Both of these problems are bad once you start dealing with multiple systems. They make your systems inconsistent, which increases the work required to manage them, and they make it potentially dangerous to reinstall systems. You wind up either having to memorize the differences from system to system or needing to assemble your own layer of indirection on top of the system's device names so you can specify things like 'the primary network interface, no matter what this system calls it'.

Now, you can have this machine to machine variation problems even with schemes that derive names from the hardware configuration. But with such schemes, at least you only have these problems on hardware that's different, not on hardware that's identical. If you have truly identical hardware, you know that the device names are identical. By extension you know that the device names will be identical after a reinstall (because the hardware is the same before and after).

I do understand the urge to have device names that stay consistent even if you change the hardware around a bit, and I sometimes quite like them myself. But I've come to think that such names should be added as an extra optional layer on top of a system that creates device names that are 'stateless' (ie don't care about the past history of the system). It's also best if these device aliases can be based on general properties (or set up by hand in configuration files), because often what I really want is an abstraction like 'the network interface that's on network X' or 'the device of the root filesystem'.

NoConsistentNamesDB written at 20:18:02; Add Comment

2018-03-25

Our revised Dovecot IMAP configuration migration plans (and processes)
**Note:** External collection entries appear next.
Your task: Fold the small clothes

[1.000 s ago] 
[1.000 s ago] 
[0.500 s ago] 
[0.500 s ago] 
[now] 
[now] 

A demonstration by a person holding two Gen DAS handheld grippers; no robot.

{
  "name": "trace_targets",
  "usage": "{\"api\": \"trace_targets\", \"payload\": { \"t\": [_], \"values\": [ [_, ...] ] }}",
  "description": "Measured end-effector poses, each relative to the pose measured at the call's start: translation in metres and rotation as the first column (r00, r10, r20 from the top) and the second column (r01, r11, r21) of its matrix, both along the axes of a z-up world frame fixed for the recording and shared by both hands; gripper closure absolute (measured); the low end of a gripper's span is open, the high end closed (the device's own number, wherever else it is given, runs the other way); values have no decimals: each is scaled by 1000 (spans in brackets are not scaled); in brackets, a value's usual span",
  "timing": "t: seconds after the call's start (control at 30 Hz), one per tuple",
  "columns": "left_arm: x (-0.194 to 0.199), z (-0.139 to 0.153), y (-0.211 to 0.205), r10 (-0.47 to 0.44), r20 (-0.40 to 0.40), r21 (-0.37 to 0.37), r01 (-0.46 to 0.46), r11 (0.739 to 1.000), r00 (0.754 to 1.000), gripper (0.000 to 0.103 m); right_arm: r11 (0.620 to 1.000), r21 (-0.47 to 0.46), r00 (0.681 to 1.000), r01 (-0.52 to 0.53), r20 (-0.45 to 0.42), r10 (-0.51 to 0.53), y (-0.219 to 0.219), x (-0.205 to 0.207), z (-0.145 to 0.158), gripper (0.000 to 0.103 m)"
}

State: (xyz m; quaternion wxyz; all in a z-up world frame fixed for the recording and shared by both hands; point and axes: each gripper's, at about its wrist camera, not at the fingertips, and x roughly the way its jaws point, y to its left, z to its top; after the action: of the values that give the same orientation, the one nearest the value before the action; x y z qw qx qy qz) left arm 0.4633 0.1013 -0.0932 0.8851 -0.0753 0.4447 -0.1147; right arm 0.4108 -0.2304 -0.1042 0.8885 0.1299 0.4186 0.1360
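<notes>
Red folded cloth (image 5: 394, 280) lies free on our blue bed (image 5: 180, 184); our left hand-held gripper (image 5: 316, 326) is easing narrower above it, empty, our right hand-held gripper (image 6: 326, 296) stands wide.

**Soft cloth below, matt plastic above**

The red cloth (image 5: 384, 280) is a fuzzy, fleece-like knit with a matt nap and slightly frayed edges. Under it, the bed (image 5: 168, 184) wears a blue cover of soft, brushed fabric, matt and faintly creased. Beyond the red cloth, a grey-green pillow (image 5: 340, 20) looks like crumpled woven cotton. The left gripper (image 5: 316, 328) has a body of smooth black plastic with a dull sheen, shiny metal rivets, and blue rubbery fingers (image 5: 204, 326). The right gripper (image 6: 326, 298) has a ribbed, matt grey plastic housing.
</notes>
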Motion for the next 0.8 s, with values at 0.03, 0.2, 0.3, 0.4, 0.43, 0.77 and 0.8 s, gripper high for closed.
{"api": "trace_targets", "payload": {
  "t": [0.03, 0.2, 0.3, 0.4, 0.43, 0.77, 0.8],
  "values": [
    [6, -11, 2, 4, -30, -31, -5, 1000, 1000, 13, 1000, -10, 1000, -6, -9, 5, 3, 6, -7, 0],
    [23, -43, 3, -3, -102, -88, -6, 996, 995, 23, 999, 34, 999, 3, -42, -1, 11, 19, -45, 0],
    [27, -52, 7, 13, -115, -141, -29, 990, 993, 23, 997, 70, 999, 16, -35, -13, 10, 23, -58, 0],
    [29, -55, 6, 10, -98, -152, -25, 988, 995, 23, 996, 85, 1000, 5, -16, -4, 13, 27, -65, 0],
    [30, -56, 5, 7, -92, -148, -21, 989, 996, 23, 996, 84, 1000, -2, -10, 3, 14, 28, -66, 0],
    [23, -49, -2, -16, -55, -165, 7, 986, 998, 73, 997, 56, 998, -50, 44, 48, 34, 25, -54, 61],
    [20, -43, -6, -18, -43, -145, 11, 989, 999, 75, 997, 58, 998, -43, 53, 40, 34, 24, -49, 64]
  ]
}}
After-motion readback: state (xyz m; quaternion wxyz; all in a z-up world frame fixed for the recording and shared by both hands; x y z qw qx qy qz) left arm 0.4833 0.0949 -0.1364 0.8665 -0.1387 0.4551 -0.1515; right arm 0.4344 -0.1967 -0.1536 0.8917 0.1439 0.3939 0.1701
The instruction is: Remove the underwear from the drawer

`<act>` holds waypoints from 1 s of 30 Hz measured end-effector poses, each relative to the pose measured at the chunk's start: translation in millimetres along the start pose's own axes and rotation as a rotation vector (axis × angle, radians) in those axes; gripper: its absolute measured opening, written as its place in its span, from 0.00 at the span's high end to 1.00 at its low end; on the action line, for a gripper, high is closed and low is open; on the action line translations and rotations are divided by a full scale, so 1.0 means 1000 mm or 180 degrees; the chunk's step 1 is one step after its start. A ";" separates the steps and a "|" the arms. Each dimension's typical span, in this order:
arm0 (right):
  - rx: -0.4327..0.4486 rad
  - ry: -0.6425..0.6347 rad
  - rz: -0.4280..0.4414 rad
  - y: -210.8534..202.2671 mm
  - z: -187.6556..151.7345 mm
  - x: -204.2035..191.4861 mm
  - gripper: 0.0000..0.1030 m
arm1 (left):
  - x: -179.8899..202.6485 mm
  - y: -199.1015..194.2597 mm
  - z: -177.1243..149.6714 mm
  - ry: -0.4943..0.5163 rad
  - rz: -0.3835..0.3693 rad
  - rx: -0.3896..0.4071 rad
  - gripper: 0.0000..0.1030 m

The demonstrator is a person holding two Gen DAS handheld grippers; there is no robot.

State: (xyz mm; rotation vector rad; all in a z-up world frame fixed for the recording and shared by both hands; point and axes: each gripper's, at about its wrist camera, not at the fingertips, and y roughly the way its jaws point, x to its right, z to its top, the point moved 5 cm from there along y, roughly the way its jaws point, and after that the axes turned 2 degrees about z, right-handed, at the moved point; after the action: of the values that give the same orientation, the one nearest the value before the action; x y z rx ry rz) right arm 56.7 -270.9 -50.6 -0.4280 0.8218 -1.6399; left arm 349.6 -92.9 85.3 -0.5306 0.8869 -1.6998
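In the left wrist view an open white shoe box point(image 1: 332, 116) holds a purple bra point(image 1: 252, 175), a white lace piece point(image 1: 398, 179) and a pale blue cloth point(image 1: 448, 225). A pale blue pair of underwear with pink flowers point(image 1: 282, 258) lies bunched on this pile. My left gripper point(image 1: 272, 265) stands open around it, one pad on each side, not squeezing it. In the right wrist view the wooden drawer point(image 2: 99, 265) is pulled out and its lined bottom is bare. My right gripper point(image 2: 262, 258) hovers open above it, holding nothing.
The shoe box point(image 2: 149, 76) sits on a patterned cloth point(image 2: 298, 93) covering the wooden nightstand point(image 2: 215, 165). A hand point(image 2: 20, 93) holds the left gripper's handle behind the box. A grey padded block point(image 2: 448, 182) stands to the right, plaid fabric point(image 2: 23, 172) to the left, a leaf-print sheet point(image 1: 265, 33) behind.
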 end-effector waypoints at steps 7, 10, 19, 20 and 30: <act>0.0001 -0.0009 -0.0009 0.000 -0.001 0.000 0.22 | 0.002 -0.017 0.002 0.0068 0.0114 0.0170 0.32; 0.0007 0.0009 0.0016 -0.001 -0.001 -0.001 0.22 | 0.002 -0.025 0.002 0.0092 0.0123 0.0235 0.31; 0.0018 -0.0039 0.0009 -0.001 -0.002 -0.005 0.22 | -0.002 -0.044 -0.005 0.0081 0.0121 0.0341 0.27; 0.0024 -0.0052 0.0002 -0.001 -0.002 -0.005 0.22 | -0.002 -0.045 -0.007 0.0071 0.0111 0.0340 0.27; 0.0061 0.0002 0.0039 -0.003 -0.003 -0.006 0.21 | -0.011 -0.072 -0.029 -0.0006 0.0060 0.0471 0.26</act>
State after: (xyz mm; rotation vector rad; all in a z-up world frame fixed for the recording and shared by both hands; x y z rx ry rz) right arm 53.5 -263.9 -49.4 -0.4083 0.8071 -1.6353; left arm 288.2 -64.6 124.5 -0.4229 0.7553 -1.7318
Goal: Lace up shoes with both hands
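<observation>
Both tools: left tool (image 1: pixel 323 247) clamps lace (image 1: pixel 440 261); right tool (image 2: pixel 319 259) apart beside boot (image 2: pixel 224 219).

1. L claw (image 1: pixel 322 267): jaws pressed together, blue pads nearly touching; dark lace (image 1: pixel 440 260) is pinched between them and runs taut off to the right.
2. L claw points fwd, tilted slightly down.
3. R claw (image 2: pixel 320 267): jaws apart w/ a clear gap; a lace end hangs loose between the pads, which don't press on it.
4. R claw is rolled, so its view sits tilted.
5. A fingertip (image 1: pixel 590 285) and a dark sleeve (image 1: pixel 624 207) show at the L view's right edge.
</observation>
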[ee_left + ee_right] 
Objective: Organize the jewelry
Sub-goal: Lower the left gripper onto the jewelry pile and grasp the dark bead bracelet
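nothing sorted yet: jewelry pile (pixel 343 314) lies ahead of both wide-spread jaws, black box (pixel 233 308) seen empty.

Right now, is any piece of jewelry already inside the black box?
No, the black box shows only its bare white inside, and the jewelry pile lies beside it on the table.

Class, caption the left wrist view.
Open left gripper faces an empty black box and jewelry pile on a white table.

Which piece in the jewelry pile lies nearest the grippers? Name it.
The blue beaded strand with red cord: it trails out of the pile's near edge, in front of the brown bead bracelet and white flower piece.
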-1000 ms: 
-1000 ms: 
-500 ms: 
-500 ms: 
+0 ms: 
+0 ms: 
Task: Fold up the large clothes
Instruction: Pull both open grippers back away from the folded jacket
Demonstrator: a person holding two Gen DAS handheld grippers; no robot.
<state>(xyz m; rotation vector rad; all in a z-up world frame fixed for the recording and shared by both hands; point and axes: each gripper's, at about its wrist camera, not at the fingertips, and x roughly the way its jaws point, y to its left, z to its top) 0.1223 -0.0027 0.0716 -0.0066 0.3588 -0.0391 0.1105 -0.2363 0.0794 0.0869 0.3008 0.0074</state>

Back at the start of January, I wrote up the goals and problems of our Dovecot IMAP migration, and in an appendix at the end I outlined what became our initial migration plans. We would build an entirely new Dovecot server that was set up with people's IMAP mail folder storage being a subdirectory of their $HOME, say $HOME/mail (call this the IMAP root), and then we would get people to move to this server one by one. Migration would require them to change their clients and might require them (or us) to move files in Unix. Eventually we would tell the remaining holdouts that we were just going to turn off the old IMAP server and they had to migrate now.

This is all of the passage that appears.